Il ressort des pièces du dossier, et en particulier du récépissé de demande de renouvellement de titre de séjour produit par le requérant, que la demande de titre de séjour présentée par M. B... a été enregistrée par les services de la préfecture de police le 29 janvier 2020. Il n’est pas contesté par le préfet de police, qui n’a pas produit d’observations, que le dossier de sa demande était complet. Par suite, en l’absence de réponse dans un délai de quatre mois, cette demande de titre de séjour a fait l’objet d’une décision implicite de rejet le 29 mai 2020. Par une lettre du 22 février 2025, reçue par les services de la préfecture de police le 26 février 2025, M. B... a demandé la communication des motifs de la décision implicite de rejet de sa demande. Il soutient, sans être contredit par le préfet de police, qu’il n’a reçu aucune réponse à cette demande.
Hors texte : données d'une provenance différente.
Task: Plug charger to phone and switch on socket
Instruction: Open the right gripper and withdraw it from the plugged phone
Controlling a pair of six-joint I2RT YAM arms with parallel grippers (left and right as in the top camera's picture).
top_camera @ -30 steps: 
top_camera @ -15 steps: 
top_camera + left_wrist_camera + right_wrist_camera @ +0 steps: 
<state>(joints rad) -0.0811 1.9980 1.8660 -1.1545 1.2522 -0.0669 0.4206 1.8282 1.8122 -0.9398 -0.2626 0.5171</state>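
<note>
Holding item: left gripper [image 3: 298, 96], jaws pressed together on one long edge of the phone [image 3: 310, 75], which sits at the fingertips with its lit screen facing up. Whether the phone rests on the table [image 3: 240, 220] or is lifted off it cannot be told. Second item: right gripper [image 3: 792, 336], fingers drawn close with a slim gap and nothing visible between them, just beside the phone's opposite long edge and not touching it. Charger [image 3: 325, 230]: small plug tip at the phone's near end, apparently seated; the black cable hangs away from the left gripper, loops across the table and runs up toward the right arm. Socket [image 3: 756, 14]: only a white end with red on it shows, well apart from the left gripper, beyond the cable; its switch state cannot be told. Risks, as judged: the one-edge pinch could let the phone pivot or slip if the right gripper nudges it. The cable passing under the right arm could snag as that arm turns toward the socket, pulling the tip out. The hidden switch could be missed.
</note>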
Dans ces conditions, et alors qu’il ne ressort pas davantage des pièces du dossier qu’une décision expresse aurait confirmé ce refus implicite, M. B... est fondé à soutenir que la décision contestée est entachée d’un défaut de motivation.
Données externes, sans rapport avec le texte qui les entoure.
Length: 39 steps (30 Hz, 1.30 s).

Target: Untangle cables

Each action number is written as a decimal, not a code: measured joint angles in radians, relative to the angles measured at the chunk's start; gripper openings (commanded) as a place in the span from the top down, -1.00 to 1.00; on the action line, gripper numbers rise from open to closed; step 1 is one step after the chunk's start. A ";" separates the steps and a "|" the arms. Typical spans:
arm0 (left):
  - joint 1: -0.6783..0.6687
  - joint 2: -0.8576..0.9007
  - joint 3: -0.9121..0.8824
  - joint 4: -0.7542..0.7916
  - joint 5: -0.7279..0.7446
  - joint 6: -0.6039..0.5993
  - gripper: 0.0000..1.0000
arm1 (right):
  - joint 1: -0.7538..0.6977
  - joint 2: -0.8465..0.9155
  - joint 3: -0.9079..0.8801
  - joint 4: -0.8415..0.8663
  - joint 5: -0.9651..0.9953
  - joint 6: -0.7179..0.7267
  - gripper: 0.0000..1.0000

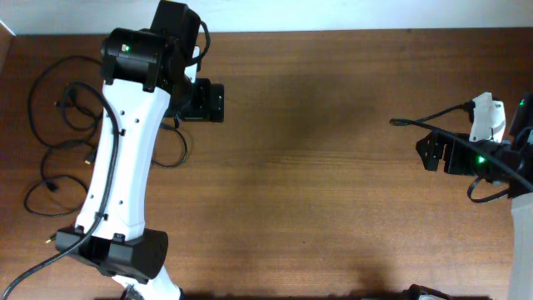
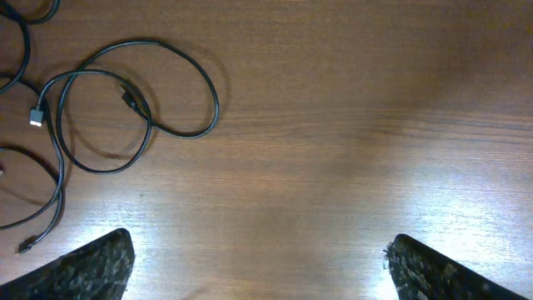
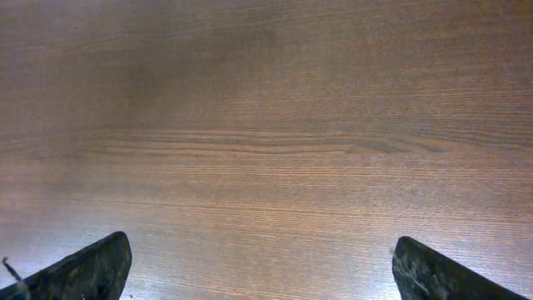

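The cables (image 1: 33, 96) lie as thin black cords in loose overlapping loops on the wooden table's far left, partly hidden under my white left arm. In the left wrist view, a cable loop (image 2: 150, 40) crosses another at the upper left, with a silver plug (image 2: 36, 115) beside it. My left gripper (image 1: 212, 102) (image 2: 258, 267) is open above bare wood, to the right of the loops, and touches nothing. My right gripper (image 1: 426, 152) (image 3: 258, 258) is open at the far right over bare wood, far from the cables.
The wooden table (image 1: 333, 183) fills the view, with its back edge along the top. A thin black wire (image 1: 416, 119) sticks out leftward from the right arm's white part. The left arm's dark base (image 1: 125, 254) sits at the front left.
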 measured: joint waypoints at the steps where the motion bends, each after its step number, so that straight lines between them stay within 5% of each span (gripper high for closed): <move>1: 0.000 0.000 0.000 0.000 0.000 0.000 -0.98 | 0.000 0.000 0.000 0.000 0.000 0.000 -0.98; 39: -0.001 -0.024 -0.011 0.066 -0.027 0.070 -0.98 | 0.000 0.000 0.000 -0.002 0.000 0.000 -0.98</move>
Il résulte de ce qui précède, sans qu’il soit besoin de se prononcer sur les autres moyens de la requête, que M. B... est fondé à demander l’annulation de la décision implicite de rejet de sa demande de titre de séjour.
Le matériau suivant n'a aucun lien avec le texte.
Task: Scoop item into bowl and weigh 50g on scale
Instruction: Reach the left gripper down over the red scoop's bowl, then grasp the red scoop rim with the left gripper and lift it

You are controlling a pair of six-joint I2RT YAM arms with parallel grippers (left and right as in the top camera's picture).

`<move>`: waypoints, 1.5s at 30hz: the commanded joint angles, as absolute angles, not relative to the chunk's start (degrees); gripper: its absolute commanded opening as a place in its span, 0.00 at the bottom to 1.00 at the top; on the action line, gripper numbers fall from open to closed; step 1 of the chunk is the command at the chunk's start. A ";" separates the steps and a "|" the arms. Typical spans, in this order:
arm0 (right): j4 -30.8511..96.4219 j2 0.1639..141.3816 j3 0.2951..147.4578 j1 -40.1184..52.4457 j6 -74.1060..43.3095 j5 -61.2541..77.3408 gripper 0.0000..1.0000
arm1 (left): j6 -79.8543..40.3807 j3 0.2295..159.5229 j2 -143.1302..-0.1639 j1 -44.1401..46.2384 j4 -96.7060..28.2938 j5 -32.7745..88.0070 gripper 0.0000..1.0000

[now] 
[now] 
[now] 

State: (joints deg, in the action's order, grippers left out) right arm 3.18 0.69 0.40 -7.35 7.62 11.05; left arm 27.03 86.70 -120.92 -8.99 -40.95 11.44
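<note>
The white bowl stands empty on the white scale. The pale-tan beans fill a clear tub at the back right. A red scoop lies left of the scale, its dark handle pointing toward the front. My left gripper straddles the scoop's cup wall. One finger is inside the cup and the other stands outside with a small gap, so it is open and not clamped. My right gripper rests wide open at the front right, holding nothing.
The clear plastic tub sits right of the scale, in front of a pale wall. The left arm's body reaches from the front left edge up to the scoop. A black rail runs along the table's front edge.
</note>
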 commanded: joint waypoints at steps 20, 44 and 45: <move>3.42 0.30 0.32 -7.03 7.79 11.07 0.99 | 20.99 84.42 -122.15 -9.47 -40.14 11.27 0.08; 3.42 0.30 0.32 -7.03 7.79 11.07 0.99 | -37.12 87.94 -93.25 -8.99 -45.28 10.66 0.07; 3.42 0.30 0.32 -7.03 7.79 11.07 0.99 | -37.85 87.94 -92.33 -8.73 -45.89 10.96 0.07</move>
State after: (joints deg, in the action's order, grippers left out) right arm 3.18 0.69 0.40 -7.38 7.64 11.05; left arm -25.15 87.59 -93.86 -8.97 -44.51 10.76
Sur les conclusions aux fins d’injonction :

Eu égard au motif d’annulation retenu, le présent jugement implique seulement que l’administration réexamine la demande de titre de séjour de M. B... A... y a lieu d’enjoindre au préfet de police ou à tout préfet territorialement compétent de procéder à ce réexamen dans un délai de trois mois à compter de la notification du présent jugement et de lui délivrer dans l’attente de ce réexamen dans un délai de quinze jours une autorisation provisoire de séjour l’autorisant à travailler.

Sur les frais liés au litige :

Il y a lieu, dans les circonstances de l’espèce, de mettre à la charge de l’Etat une somme de 1 000 euros au titre des frais exposés par M. B... et non compris dans les dépens.




D E C I D E :




Article 1er : La décision implicite du préfet de police du 29 mai 2020 portant refus de délivrance de titre de séjour est annulée.

Article 2 : Il est enjoint au préfet de police ou à tout préfet territorialement compétent de procéder au réexamen de la demande de titre de séjour de M. B... dans un délai de trois mois à compter de la notification du présent jugement et de lui délivrer, dans l’attente de ce réexamen, une autorisation provisoire de séjour l’autorisant à travailler dans un délai de quinze jours.

Article 3 : L’Etat versera à M. B... une somme de 1 000 euros au titre de l’article
L. 761-1 du code de justice administrative.

Article 4 : Le surplus des conclusions de la requête est rejeté.



Article 5 : Le présent jugement sera notifié à M. C... B... et au préfet de police.


Délibéré après l’audience du 5 février 2026, à laquelle siégeaient :

- Mme Salzmann, présidente,
- M. Schaeffer, premier conseiller,
- M. Jehl, conseiller.

Rendu public par mise à disposition au greffe le 19 février 2026.


La présidente-rapporteure,
M. Salzmann
L’assesseur le plus ancien,
G. Schaeffer

La greffière,



P. Tardy-Panit


La République mande et ordonne au préfet de police en ce qui le concerne ou à tous commissaires de justice à ce requis en ce qui concerne les voies de droit commun contre les parties privées, de pourvoir à l'exécution de la présente décision.